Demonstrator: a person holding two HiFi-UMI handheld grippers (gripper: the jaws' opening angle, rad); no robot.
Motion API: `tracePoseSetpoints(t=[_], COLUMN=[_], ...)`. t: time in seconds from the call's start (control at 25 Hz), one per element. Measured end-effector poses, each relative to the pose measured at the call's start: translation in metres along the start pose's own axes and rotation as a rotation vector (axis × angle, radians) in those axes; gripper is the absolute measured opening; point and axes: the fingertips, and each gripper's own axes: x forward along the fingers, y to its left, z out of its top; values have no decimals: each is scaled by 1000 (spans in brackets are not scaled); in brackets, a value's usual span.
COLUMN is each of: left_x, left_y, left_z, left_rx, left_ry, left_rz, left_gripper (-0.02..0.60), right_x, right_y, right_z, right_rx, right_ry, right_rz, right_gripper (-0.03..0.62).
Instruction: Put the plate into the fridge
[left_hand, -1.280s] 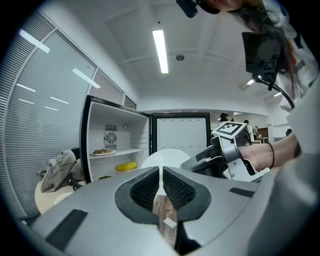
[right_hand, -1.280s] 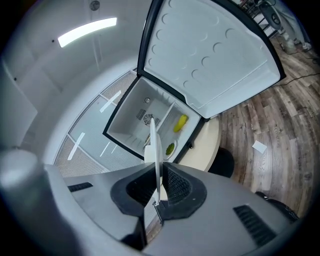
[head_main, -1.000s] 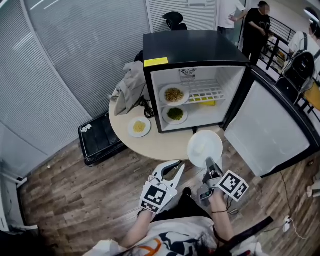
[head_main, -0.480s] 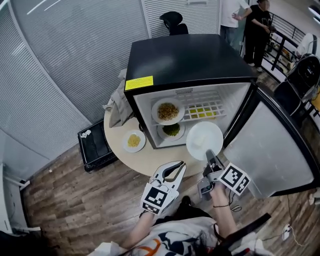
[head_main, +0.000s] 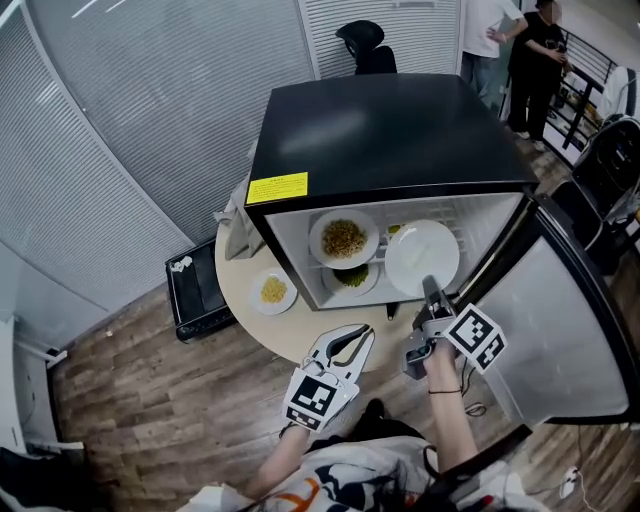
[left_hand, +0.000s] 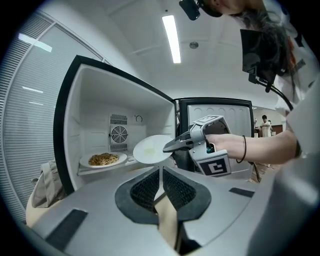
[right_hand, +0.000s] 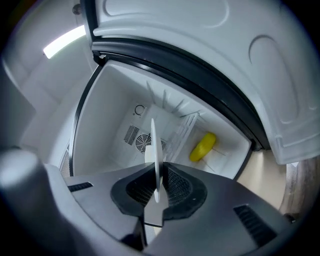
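Black mini fridge with white inside (head_main: 385, 130) stands on the round beige table (head_main: 300, 325), its door (head_main: 560, 330) swung wide at the right. The empty round white plate (head_main: 422, 257) is at the fridge mouth at upper-shelf height, not set down, roughly level, just right of the white plate of brown noodles (head_main: 344, 238). The right gripper (head_main: 428, 287) has its jaws clamped on the plate's near rim only. Risks as I read them: a rim-only pinch could let the plate droop or slip if it bumps the fridge frame; drifting left would knock the noodle plate; pushing deep could hit the yellow rounded item (right_hand: 202, 146) on the wire shelf. The left gripper (head_main: 352, 340) hangs low, jaws together, holding nothing.
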Motion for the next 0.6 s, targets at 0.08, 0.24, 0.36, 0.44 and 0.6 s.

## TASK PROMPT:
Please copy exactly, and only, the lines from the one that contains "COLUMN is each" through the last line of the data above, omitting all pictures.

## ANSWER SPACE:
COLUMN is each of: left_x, left_y, left_z, left_rx, left_ry, left_rz, left_gripper (-0.02..0.60), right_x, right_y, right_z, right_rx, right_ry, right_rz, right_gripper (-0.03..0.62).
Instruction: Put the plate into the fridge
[left_hand, -1.280s] 
[right_hand, -1.280s] 
[head_main, -1.000s] 
[head_main, -0.480s] 
[head_main, +0.000s] 
[left_hand, +0.000s] 
[right_hand, +0.000s] 
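Black mini fridge with white inside (head_main: 385, 130) stands on the round beige table (head_main: 300, 325), its door (head_main: 560, 330) swung wide at the right. The empty round white plate (head_main: 422, 257) is at the fridge mouth at upper-shelf height, not set down, roughly level, just right of the white plate of brown noodles (head_main: 344, 238). The right gripper (head_main: 428, 287) has its jaws clamped on the plate's near rim only. Risks as I read them: a rim-only pinch could let the plate droop or slip if it bumps the fridge frame; drifting left would knock the noodle plate; pushing deep could hit the yellow rounded item (right_hand: 202, 146) on the wire shelf. The left gripper (head_main: 352, 340) hangs low, jaws together, holding nothing.
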Motion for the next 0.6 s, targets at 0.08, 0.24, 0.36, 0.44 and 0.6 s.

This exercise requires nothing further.